In 1970, his F-4 Phantom was shot down while flying a combat mission in notoriously dangerous airspace over Laos. Commander Hoff is presumed killed in action (KIA), and his remains have not been recovered.

“I never stopped thinking he wasn’t coming home,” Mary Hoff told the Times-Union in 2004. Mary is Commander Hoff’s wife, a mother of five, and an Orange Park native. “I know he isn’t coming home alive, but I never stopped thinking he wasn’t coming home.”

Mary refused to sit idle while she could take action to bring awareness to the plight of POW/MIA Servicemembers and their families. Despite her anguish and immense responsibilities to her children, which kept her homebound, she reached out to the vice president of Annin & Co. after reading an article about the flagmaker in the newspaper. The company began designing the POW/MIA flag emblem in collaboration with graphic designer Newt Heisley, who served as a pilot in the Pacific during WWII.
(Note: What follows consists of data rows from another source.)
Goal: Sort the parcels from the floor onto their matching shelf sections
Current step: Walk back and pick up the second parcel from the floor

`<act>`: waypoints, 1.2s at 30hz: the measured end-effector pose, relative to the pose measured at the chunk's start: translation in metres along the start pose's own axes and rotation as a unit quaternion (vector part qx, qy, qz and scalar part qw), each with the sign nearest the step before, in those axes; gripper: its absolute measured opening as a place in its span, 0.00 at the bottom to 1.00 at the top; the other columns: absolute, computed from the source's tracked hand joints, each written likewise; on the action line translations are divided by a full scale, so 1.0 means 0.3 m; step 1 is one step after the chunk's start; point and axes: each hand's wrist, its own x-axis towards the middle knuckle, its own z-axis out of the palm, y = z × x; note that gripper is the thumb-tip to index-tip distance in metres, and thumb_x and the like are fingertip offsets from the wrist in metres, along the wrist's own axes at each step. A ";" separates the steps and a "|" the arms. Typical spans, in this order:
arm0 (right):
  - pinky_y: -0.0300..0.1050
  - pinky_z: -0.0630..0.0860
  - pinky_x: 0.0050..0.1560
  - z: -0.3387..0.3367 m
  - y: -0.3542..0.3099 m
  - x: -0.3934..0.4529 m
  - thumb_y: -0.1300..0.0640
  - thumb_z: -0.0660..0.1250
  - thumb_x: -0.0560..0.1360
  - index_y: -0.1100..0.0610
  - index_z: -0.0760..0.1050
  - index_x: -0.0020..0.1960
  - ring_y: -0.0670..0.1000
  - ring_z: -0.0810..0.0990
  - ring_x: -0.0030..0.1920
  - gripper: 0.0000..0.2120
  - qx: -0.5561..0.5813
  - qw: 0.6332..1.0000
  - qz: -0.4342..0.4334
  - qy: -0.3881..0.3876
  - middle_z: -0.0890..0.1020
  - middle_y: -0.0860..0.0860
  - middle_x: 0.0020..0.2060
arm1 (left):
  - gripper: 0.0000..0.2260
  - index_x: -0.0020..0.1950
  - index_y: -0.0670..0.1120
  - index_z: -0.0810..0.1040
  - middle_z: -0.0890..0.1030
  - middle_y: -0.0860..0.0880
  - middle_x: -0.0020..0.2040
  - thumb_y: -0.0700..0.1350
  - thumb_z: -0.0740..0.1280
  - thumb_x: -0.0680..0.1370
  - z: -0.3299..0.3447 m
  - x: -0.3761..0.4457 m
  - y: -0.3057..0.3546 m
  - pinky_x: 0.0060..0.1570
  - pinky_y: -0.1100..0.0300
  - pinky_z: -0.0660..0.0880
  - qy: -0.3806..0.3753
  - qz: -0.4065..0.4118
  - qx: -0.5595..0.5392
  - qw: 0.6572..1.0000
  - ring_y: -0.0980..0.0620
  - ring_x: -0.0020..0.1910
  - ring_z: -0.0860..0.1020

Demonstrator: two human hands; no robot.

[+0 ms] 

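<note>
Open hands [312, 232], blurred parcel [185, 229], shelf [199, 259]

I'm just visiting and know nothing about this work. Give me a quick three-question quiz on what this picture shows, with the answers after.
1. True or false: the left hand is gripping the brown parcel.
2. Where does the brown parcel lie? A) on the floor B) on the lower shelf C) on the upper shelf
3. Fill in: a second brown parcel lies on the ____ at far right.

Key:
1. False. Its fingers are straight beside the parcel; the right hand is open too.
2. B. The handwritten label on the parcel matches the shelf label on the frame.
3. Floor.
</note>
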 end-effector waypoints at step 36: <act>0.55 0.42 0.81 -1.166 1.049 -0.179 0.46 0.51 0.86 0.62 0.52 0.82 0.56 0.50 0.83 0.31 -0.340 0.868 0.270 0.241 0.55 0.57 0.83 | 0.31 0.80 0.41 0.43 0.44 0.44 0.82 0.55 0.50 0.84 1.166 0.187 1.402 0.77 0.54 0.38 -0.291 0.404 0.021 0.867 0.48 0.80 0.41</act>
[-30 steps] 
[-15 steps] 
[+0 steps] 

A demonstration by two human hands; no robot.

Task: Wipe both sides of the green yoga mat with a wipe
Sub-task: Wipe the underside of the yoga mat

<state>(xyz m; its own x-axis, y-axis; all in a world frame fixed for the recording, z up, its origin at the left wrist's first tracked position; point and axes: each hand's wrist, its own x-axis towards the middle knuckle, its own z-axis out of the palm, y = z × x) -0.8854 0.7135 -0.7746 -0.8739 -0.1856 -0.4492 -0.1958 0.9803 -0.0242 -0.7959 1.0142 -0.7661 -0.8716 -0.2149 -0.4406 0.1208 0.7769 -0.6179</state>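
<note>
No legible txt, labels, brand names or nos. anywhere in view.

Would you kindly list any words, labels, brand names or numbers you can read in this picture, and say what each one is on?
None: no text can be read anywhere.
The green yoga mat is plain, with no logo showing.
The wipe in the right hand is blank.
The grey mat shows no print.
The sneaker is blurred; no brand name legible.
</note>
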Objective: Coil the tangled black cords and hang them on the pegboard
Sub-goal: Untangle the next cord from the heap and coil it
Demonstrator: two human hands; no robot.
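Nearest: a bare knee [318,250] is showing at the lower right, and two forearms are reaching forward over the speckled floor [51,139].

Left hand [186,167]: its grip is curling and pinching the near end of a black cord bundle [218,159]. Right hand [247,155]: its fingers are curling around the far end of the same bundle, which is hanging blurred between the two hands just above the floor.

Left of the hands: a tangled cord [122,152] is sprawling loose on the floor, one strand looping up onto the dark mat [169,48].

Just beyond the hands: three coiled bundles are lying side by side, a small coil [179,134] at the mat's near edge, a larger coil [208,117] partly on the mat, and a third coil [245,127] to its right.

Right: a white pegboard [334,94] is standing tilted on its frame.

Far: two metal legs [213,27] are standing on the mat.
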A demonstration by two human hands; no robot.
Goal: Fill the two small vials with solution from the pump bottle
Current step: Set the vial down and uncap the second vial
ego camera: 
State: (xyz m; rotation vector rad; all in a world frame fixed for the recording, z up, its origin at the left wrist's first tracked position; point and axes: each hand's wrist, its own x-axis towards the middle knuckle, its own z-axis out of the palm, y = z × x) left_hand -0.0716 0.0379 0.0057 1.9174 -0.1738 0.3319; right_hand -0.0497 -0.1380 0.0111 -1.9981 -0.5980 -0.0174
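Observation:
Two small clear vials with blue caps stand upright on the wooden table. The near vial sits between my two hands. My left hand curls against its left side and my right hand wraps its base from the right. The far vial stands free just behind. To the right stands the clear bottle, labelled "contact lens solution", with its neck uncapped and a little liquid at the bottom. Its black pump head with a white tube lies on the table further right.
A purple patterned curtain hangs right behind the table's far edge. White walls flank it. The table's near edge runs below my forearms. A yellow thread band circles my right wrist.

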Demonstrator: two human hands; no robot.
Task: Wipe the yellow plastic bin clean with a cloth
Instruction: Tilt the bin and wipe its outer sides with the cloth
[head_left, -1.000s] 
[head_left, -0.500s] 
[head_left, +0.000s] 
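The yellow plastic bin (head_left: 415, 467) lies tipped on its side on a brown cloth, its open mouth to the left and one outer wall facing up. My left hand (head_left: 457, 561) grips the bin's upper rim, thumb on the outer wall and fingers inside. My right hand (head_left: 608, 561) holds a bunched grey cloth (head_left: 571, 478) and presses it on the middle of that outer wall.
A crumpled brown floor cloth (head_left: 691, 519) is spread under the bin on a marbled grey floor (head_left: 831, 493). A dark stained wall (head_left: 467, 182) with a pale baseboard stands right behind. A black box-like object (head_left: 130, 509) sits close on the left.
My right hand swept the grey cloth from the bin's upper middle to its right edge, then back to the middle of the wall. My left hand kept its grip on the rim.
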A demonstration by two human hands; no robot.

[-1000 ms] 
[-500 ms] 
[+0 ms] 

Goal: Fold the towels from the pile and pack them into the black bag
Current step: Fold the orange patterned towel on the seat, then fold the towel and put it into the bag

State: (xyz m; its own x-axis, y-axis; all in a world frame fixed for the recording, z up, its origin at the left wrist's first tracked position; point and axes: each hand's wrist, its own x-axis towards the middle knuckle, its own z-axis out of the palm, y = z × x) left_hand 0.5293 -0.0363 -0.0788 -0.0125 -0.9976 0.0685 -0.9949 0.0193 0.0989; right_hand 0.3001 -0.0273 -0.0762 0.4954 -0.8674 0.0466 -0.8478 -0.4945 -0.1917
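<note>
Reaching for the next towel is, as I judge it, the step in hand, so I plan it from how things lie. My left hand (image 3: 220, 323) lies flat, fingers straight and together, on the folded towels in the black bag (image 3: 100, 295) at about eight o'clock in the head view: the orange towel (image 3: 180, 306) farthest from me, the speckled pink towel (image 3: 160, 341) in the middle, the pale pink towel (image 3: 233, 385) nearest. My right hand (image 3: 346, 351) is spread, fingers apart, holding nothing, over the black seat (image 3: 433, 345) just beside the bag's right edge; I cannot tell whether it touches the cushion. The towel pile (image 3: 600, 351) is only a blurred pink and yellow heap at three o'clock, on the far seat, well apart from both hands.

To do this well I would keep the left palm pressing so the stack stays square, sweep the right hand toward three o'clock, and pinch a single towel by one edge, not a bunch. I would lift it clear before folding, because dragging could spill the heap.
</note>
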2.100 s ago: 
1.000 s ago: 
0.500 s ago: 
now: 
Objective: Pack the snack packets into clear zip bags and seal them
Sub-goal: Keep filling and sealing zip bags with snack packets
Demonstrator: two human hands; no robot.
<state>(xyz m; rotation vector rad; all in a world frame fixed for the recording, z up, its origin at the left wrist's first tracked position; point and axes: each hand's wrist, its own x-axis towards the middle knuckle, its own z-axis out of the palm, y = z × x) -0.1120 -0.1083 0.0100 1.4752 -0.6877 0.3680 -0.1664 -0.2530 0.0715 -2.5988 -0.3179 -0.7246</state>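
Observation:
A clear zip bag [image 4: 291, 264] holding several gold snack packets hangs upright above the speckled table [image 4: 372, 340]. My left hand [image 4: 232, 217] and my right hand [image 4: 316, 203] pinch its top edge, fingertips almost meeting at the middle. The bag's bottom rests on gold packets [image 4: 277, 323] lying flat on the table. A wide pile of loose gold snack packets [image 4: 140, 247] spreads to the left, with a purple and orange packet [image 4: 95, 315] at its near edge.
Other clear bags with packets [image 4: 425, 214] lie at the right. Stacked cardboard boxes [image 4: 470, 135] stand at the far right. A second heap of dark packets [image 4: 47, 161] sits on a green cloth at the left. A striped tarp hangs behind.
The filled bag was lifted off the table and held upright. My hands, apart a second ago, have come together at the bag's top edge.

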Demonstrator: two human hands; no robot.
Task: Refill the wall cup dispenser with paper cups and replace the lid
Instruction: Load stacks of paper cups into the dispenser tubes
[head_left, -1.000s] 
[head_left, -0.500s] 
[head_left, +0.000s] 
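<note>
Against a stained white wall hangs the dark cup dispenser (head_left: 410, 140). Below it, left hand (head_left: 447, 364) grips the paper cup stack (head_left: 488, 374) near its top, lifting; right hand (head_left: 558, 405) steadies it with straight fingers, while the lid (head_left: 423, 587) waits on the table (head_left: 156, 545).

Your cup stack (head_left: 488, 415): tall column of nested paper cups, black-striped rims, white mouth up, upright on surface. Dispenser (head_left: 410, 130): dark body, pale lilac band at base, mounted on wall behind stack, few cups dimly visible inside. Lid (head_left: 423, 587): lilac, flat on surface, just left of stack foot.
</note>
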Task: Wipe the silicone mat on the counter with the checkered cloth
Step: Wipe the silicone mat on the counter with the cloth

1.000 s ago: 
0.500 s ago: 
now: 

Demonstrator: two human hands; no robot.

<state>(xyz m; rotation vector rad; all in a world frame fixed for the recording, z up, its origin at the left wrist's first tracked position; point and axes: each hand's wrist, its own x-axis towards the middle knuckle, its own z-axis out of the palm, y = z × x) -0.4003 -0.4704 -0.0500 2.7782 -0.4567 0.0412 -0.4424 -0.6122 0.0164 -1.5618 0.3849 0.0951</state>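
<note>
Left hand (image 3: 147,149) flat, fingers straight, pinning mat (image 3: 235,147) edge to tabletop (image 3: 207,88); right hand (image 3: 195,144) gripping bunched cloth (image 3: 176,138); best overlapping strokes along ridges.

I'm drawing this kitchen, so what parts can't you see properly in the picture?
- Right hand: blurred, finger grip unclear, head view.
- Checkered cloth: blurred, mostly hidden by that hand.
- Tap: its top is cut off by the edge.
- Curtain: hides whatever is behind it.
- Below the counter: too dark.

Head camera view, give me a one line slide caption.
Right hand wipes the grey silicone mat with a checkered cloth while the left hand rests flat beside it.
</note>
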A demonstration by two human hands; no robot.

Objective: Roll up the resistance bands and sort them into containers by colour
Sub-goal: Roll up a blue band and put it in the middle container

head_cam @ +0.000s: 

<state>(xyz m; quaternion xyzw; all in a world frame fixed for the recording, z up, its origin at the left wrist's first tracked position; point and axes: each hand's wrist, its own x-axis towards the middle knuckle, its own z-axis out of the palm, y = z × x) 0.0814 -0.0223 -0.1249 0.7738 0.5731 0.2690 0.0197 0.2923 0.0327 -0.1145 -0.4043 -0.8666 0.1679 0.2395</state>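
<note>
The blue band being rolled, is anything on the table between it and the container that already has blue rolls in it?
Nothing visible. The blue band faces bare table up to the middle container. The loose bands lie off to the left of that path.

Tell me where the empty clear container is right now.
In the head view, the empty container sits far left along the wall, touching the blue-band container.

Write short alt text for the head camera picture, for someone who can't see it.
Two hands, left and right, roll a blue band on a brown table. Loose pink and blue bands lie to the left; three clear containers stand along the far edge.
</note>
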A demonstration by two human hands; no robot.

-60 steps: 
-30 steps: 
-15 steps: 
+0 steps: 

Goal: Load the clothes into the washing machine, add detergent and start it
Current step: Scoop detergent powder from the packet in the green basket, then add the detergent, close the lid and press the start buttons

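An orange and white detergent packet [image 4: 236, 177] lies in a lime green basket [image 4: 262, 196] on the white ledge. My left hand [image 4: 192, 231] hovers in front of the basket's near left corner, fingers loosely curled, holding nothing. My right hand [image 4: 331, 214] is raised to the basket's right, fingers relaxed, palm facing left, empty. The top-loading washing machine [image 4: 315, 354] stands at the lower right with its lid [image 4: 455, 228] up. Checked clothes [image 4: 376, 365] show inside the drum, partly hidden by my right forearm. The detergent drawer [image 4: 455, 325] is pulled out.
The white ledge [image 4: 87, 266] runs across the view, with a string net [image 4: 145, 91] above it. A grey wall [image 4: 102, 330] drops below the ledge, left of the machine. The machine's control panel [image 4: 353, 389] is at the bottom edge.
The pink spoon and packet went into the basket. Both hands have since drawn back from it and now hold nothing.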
The initial concept was modeled after the bright Blue Star and Gold Star Banners found in WWII-era military homes, but it did not seem appropriate, considering the sense of dismay Mary and her allies felt.

“I had seen a picture of one of those POWs wearing black-and-white pajamas…We need a stark, black-and-white flag,” Hoff told the Times-Union in 2009. From this vision emerged the white-on-black silhouette of a POW (Jack Heisley, an Army Veteran of Vietnam, served as the model for the POW) in front of a guard tower seen on the flag today.

Initially, the design came on banners Mary distributed from her home. After meeting with a local branch of the National League of Families of Prisoners of War, and state-level involvement of the same group, the design was adopted as the organization’s logo and made into a flag.

As of November 2019, the POW/MIA flag championed by Mary is the only flag, aside from the U.S. flag, authorized to fly over the White House. It’s also the only other flag that can fly on the same flagstaff as the American flag.

The prominent display of this flag serves as a stark reminder of the sacrifices made by American Servicemembers and ensures that no one—including Commander Hoff and his 1,586 unaccounted for comrades—is left behind.